Despite overall improvements in outcome, aneurysmal SAH continues to have a major public health impact with a mean age of onset in the mid-fifties, leading to many years of reduced quality of life. Active areas of investigation are in the categories of optimising early management approaches, goal-directed haemodynamic and perfusion-guided management, personalised medicine for prognostication, and cerebroprotection.

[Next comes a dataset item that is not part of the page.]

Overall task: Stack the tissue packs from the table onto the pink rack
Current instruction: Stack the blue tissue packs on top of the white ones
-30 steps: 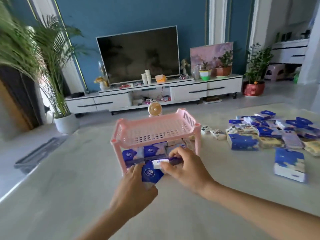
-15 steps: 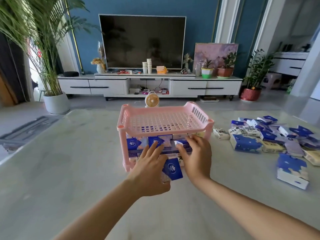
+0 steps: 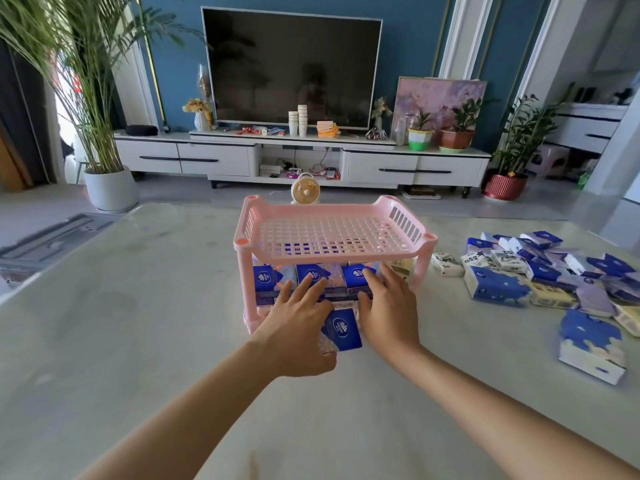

Search strategy and selection criteria.

We searched SCOPUS, Web of Science, Embase, MEDLINE, Cochrane Central Register of Controlled Trials, and PubMed (Jan 1, 2015–Feb 28, 2021) using the search terms “subarachnoid haemorrhage”, “subarachnoid hemorrhage”, “sub-arachnoid”, and “subarachnoid”. We selected publications in English regarding humans within the past 5 years that were commonly referenced as well as highly regarded older publications. We also searched reference lists of articles identified by this search strategy and selected the relevant articles. Review articles and book chapters are cited to provide readers with further details and references.

Acknowledgments

We thank E Sander Connolly, Chair of Neurosurgery at Columbia University, for providing a critical review and helpful comments for our manuscript. We would like to thank Gloria Willson, Librarian at the Health Sciences Library of Columbia University, for supporting our literature search.

Declaration of interests

JC is a minority shareholder at iCE Neurosystems. JC is supported by grant funding from the US National Institutes of Health (NIH; NS106014, NS112760) and the McDonnell Foundation. SP is supported by grant funding from the NIH (NS113055).